Nothing changed-she hadn’t gone anywhere.

Flicker.

Now she stood next to the heap of earth under which Kalkan lay. But she was still in the crypt with an irate angel fragment. Once more-

The mask tilted its regard to her. “You’re not going anywhere.”

It wasn’t lying. Her ability to wink between moments was gone. But she convulsively tried to trigger it anyway, over and over.

“Tell the Necromancer to tell me what it whispered to you, or your time is up.”

“You’re going to destroy me, anyway.”

“I can do it painlessly. Or in such a fashion that your soul is sliced away over the course of a thousand years in an Abyssal pocket plane. Which would you prefer?”

“Necromancer,” she said with a shaking voice, “I bid you to demonstrate to Fossil what we last discussed.”

The painting’s illustrated mouth puckered into what might have been a smile, though it just as easily could have been a contortion of torment. “Listen then, Fossil. This is a secret few know.”

It started to chant. The words were unfamiliar to Madri, but their guttural tones suggested some kind of arcane tongue, or a language spoken by proto-beings of ancient ages.
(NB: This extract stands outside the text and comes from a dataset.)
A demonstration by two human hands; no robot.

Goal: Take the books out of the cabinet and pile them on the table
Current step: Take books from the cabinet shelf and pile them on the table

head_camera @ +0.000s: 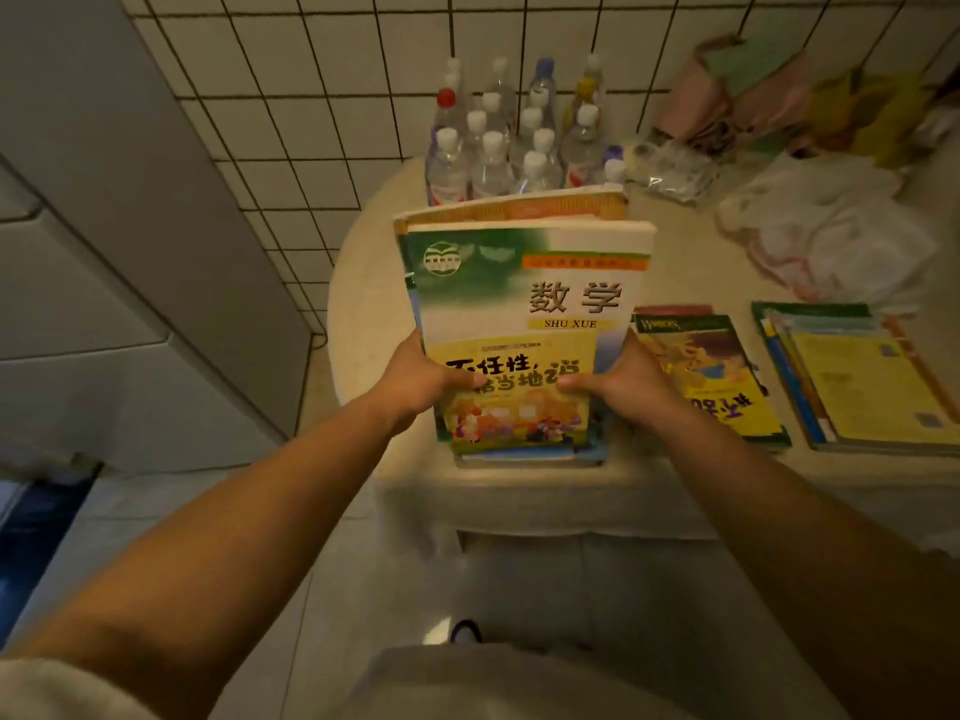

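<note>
Two hands hold one bundle of books between them, standing at the near edge of the table; the left hand clasps the bundle's left edge with its thumb laid across the front cover, and the right hand clasps the right edge the same way, thumb on the cover, so each grip is closed on the bundle; both forearms reach straight forward from the bottom of the view, roughly level with one another, wrists turned inward. The front book is a green-and-yellow maths textbook, and an orange-edged one stands just behind it; the bundle's lower edge sits at or just above the table near a bluish book edge, and whether it touches cannot be told. Just right of the right-hand grip lies a low pile of books flat on the table, yellow cover uppermost; farther right again lies a second pile. Beyond the grips, behind the bundle, a cluster of water bottles stands upright against the tiled wall; up and right of them lie plastic bags. Left of the left-hand grip, off the table, stands a grey cabinet.
</note>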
As each chanted couplet finished, its sound didn’t die away. The words remained in the background, drawn out in a long hum. Layer upon layer of words grew on the initial scaffold of sound, creating a texture of noise that she could almost see. The construct of ominous resonance reminded her of a gate.…

Fossil stared raptly into the widening aperture, oblivious of its peril. Then the Whispering Child spat out the keystone-it sounded like the death throes of a wounded beast.
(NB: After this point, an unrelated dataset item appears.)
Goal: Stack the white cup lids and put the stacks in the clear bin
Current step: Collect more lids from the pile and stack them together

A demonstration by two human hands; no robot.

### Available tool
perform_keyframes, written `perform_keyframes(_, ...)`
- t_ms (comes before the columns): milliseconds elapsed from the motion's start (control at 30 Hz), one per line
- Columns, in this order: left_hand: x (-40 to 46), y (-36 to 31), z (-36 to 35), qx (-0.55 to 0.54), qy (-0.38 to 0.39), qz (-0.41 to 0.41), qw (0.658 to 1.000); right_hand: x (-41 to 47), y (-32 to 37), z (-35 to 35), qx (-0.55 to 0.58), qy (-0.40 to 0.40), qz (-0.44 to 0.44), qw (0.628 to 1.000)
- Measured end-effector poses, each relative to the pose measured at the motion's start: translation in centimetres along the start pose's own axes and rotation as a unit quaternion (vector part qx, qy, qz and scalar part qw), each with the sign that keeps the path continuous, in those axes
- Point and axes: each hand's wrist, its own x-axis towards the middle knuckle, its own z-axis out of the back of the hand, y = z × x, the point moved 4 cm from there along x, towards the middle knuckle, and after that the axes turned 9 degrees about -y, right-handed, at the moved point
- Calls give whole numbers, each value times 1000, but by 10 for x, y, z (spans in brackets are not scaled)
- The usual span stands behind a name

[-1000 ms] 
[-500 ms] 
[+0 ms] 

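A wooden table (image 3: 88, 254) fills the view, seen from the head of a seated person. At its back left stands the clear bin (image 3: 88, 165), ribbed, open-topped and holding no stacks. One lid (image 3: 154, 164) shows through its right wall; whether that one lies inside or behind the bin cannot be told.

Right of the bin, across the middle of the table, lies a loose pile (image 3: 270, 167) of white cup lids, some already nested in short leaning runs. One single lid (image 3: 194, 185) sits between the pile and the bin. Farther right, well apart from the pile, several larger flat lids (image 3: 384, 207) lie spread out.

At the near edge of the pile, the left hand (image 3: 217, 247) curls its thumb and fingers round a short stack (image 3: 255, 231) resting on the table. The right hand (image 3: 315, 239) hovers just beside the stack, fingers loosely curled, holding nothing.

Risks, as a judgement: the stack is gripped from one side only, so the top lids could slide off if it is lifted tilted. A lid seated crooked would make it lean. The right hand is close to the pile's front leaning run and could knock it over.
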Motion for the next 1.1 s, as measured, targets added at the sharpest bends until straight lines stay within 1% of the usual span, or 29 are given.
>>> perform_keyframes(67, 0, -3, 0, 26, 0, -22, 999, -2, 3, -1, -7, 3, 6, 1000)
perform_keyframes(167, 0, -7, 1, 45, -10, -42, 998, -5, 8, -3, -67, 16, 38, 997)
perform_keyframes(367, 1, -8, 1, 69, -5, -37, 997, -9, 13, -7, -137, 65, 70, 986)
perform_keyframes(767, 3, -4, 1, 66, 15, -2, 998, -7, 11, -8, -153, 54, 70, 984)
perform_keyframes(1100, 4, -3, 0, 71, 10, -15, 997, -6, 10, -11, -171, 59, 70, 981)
The “gate” swung open. Only then did Fossil realize the demonstration was real, that it was the focus of the chant. “Necromancer, I command you to-”

A skeletal hand three sizes larger than a human’s reached through the gap. The hand fumbled about the chamber as if feeling around inside a satchel for a spare coin.

The mask screamed, “No! Not possible! Not-” Fossil should have kept quiet. The reaching fingers snatched the floating facade. A blast of radiant energy tinged with a nauseating swirl of necrotic mist enveloped Fossil. In that fell light, the mask blackened, bent, and broke into two pieces.

The hand retracted. The fragments of Fossil clattered to the floor-two half masks, split in a jagged line down the center.

The last echoes of the chant died away. No remnant of the “gate,” the skeletal hand, or Fossil’s cruel demeanor remained in the vault.

Madri glanced sidelong at the painting, eyes half-lidded just in case the portrait’s regard was turned on her … but no. The Necromancer had apparently exhausted itself, and its painted eyes were closed.

“Well, Kalkan Swordbreaker,” she said after many silent moments, “I bet you didn’t foresee that. Next time, pick better minions.” Whether “better” meant less rebellious or less dictatorial, she wasn’t sure.

But the pile of soil had no answer for her. She suspected the rakshasa wouldn’t be thrilled that she’d destroyed Fossil. On the other hand, she supposed she’d still go through with Fossil’s plan to use the Necromancer to hurry the rakshasa’s passage through death and on to his next incarnation. In which case the Swordbreaker would be in her debt.

“But first things first,” she said. “When I’ve finished with Demascus, he’ll wish he’d never been reborn.”